*** Opening DATA TO EXAMINE ***

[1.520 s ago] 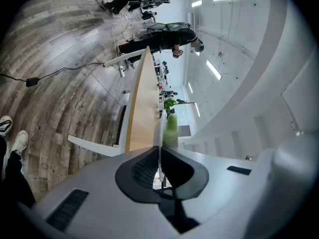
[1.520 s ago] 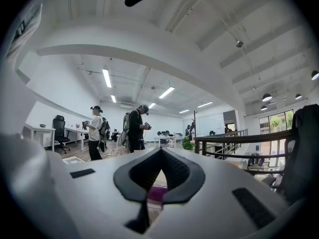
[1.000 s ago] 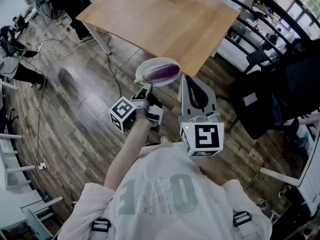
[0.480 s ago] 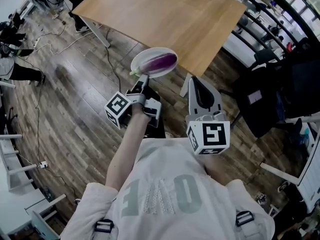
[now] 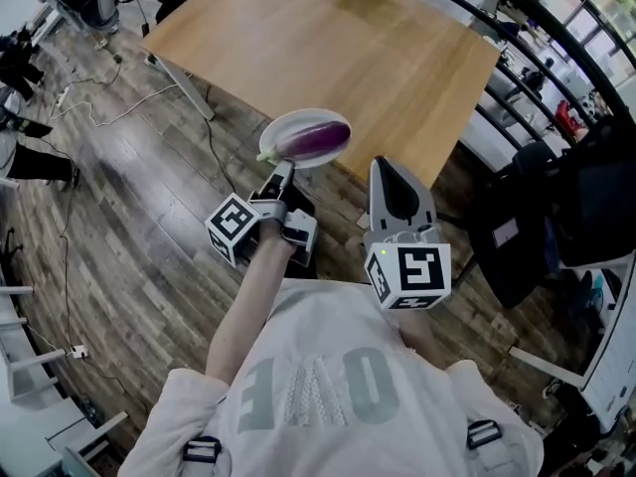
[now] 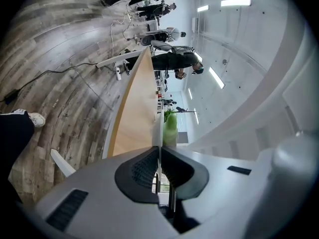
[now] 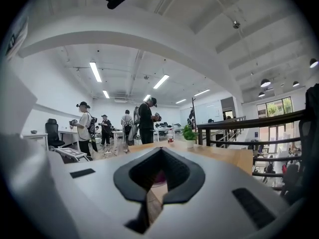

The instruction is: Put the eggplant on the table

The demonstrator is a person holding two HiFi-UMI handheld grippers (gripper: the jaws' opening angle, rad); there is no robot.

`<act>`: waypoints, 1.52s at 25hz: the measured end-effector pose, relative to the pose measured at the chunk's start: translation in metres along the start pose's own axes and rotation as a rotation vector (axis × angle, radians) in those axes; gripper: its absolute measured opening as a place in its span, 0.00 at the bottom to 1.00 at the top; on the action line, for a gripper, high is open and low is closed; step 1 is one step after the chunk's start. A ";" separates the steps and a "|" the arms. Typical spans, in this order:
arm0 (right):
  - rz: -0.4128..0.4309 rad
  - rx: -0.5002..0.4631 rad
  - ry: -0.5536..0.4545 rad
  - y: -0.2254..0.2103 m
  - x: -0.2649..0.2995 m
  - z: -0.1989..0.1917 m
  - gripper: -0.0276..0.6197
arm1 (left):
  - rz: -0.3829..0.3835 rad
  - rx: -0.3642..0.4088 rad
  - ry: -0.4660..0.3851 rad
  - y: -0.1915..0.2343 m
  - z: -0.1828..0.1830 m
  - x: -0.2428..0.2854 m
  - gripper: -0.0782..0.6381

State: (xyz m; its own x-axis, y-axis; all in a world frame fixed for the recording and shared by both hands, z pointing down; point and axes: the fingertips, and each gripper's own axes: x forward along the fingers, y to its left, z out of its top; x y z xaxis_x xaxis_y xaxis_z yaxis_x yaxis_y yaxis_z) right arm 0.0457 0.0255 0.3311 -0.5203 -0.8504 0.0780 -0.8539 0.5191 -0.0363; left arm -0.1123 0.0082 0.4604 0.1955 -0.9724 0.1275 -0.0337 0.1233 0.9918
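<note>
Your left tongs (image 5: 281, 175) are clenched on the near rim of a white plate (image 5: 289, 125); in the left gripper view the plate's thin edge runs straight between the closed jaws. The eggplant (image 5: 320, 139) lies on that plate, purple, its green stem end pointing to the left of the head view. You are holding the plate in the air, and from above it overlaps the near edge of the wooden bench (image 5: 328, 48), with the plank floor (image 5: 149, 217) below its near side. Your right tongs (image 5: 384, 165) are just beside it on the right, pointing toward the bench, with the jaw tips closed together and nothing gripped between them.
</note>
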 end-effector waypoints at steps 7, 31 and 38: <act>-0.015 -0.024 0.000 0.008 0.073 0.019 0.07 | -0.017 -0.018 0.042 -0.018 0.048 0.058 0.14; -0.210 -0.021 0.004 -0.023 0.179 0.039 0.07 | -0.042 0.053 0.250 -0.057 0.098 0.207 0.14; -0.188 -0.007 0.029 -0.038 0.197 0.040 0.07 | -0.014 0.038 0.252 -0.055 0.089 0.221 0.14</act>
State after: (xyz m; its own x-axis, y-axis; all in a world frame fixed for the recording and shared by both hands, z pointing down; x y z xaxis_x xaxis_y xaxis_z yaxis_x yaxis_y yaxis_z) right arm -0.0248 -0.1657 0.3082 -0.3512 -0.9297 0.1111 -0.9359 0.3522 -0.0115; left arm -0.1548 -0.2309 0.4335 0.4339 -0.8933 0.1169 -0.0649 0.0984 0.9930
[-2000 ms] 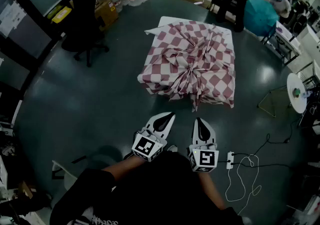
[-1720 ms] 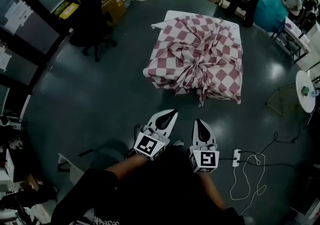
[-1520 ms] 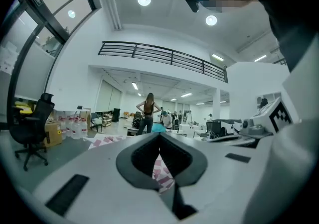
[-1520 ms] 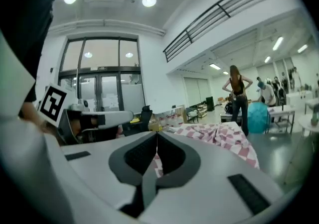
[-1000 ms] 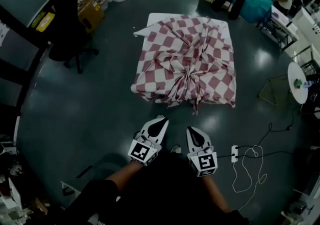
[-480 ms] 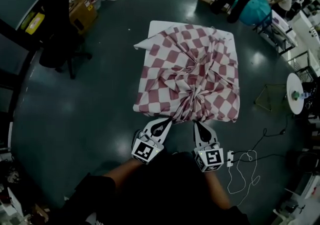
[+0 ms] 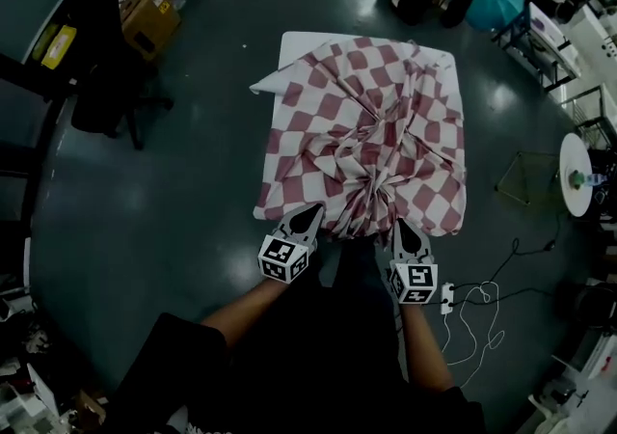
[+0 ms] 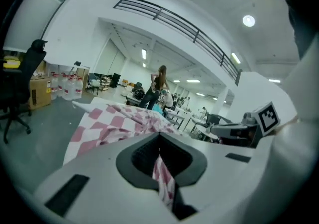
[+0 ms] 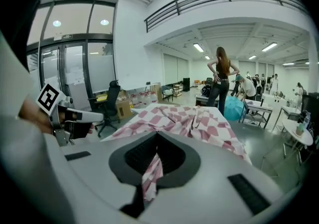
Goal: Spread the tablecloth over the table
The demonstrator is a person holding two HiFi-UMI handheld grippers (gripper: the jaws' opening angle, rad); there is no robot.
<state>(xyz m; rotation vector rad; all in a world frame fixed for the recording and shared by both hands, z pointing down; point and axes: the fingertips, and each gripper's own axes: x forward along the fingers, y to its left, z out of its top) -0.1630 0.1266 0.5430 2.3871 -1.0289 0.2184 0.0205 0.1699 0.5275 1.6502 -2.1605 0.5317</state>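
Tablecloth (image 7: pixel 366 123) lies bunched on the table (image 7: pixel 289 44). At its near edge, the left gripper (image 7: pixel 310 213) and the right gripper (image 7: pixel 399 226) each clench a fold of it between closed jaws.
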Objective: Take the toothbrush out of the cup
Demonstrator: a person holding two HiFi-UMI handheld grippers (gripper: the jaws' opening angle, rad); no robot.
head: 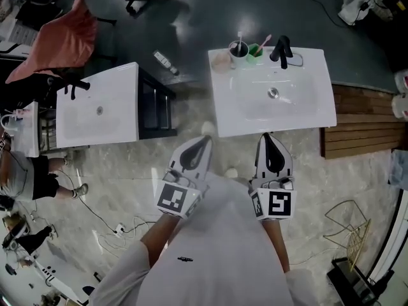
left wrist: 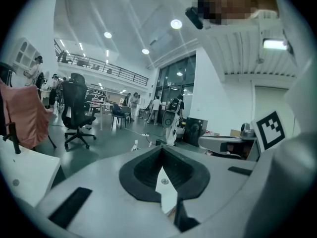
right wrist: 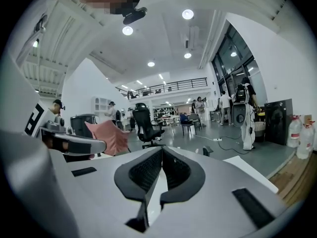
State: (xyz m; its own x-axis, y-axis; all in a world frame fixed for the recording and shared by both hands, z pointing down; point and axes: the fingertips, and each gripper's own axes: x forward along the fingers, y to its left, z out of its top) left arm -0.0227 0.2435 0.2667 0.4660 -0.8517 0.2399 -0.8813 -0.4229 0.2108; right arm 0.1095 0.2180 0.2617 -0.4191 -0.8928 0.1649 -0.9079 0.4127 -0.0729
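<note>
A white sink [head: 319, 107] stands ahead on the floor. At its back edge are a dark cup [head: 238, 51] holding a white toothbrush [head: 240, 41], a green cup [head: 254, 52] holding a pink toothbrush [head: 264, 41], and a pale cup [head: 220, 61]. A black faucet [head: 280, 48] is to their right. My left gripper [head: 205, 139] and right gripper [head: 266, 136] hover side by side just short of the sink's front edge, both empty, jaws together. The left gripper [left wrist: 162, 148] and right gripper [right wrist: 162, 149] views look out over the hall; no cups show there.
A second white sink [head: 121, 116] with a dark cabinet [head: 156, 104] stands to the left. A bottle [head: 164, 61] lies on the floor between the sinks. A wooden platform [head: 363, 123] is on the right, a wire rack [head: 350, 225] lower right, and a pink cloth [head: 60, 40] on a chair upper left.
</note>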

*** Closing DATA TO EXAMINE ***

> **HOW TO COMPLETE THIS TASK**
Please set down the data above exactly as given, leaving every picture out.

> **EXERCISE OUTPUT**
[1.520 s ago] 
[1.520 s ago] 
[1.000 s ago] 
[0.480 s ago] 
[now] 
[now] 
[now] 

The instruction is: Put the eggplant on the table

The demonstrator is a person holding two HiFi-UMI handheld grippers (gripper: the jaws' opening angle, rad); there is no robot.

`<act>`: waypoints, 1.52s at 25hz: the measured end-effector pose, relative to the pose measured at the chunk's start: translation in metres along the start pose's own axes and rotation as a rotation vector (axis × angle, radians) in those axes; gripper: its absolute measured opening as a place in its span, 0.00 at the bottom to 1.00 at the top; on the action line, for a gripper, high is open and low is closed; step 1 is one step after the chunk's start. A ";" separates the steps and a "|" the arms. Typical spans, in this order:
arm0 (right):
  - rz: -0.4128..0.4309 rad
  - rx: -0.5002..0.4631 rad
  - ry: -0.5536..0.4545 rad
  - y: -0.2254..0.2103 m
  - x: -0.2649..0.2995 m
  - z: -0.1989..0.1917 m
  - gripper: -0.0276..0.6197
arm1 (left):
  - rz: -0.3829..0.3835 rad
  - rx: -0.3642..0.4088 rad
  - ry: -0.4660..0.3851 rad
  - y: -0.1915..0.2343 m
  - z: -0.1828..0.1830 m
  - x: -0.2428..0.2854 m
  - gripper: -0.0782..0.6381

State: (xyz m; its own x-axis, y-axis; all in a world frame fixed for the recording and shared by both hands, z pointing down; point and axes: the fingertips, and each gripper's own axes: x forward along the fingers, y to its left, z out of its top; x y z xaxis_x xaxis_y xaxis_z yaxis_x yaxis_y yaxis_z) right arm 0.0457 0.0255 0.3311 -0.5203 -0.8504 0.0780 -0.8539 0.5191 -0.0363; left arm -0.1123 0.0082 0.4604 0.1955 -0.9724 0.1275 -0.0337 0.1233 0.9918
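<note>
Your left tongs (image 5: 281, 175) are clenched on the near rim of a white plate (image 5: 289, 125); in the left gripper view the plate's thin edge runs straight between the closed jaws. The eggplant (image 5: 320, 139) lies on that plate, purple, its green stem end pointing to the left of the head view. You are holding the plate in the air, and from above it overlaps the near edge of the wooden bench (image 5: 328, 48), with the plank floor (image 5: 149, 217) below its near side. Your right tongs (image 5: 384, 165) are just beside it on the right, pointing toward the bench, with the jaw tips closed together and nothing gripped between them.
</note>
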 end-effector waypoints at steps 7, 31 and 38: <act>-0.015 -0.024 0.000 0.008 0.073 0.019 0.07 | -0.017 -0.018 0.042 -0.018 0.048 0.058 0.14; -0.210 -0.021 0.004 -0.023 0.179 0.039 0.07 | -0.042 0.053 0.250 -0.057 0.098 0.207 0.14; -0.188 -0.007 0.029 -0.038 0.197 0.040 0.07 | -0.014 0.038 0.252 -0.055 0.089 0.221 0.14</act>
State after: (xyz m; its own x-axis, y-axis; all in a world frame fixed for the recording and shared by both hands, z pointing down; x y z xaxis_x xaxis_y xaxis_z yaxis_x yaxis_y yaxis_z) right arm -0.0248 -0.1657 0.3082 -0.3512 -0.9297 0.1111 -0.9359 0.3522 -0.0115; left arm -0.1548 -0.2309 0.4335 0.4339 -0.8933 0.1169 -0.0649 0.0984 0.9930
[-2000 ms] 
[-1720 ms] 
[-1520 ms] 
[-1520 ms] 
[-1000 ms] 
[-480 ms] 
[+0 ms] 
[+0 ms] 
[+0 ms] 
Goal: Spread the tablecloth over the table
The demonstrator is a person holding two HiFi-UMI handheld grippers (gripper: the jaws' opening angle, rad); there is no robot.
<state>(xyz m; rotation vector rad; all in a world frame fixed for the recording and shared by both hands, z pointing down; point and axes: the fingertips, and each gripper's own axes: x forward along the fingers, y to its left, z out of its top) -0.1630 0.1266 0.5430 2.3871 -1.0289 0.2184 0.0205 0.1699 0.5275 1.6502 -2.1605 0.5317</state>
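Tablecloth (image 7: pixel 366 123) lies bunched on the table (image 7: pixel 289 44). At its near edge, the left gripper (image 7: pixel 310 213) and the right gripper (image 7: pixel 399 226) each clench a fold of it between closed jaws.
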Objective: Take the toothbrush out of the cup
Demonstrator: a person holding two HiFi-UMI handheld grippers (gripper: the jaws' opening angle, rad); no robot.
head: 
left wrist: 
right wrist: 
State: (xyz m; its own x-axis, y-axis; all in a world frame fixed for the recording and shared by both hands, z pointing down; point and axes: the fingertips, and each gripper's own axes: x forward along the fingers, y to its left, z out of its top) left arm -0.0227 0.2435 0.2667 0.4660 -0.8517 0.2399 -0.8813 -0.4229 0.2108; right arm 0.1095 0.2180 0.2617 -0.4191 -0.8928 0.1649 -0.9079 0.4127 -0.0729
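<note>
A white sink [head: 319, 107] stands ahead on the floor. At its back edge are a dark cup [head: 238, 51] holding a white toothbrush [head: 240, 41], a green cup [head: 254, 52] holding a pink toothbrush [head: 264, 41], and a pale cup [head: 220, 61]. A black faucet [head: 280, 48] is to their right. My left gripper [head: 205, 139] and right gripper [head: 266, 136] hover side by side just short of the sink's front edge, both empty, jaws together. The left gripper [left wrist: 162, 148] and right gripper [right wrist: 162, 149] views look out over the hall; no cups show there.
A second white sink [head: 121, 116] with a dark cabinet [head: 156, 104] stands to the left. A bottle [head: 164, 61] lies on the floor between the sinks. A wooden platform [head: 363, 123] is on the right, a wire rack [head: 350, 225] lower right, and a pink cloth [head: 60, 40] on a chair upper left.
</note>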

The answer has been given, and the exercise is complete.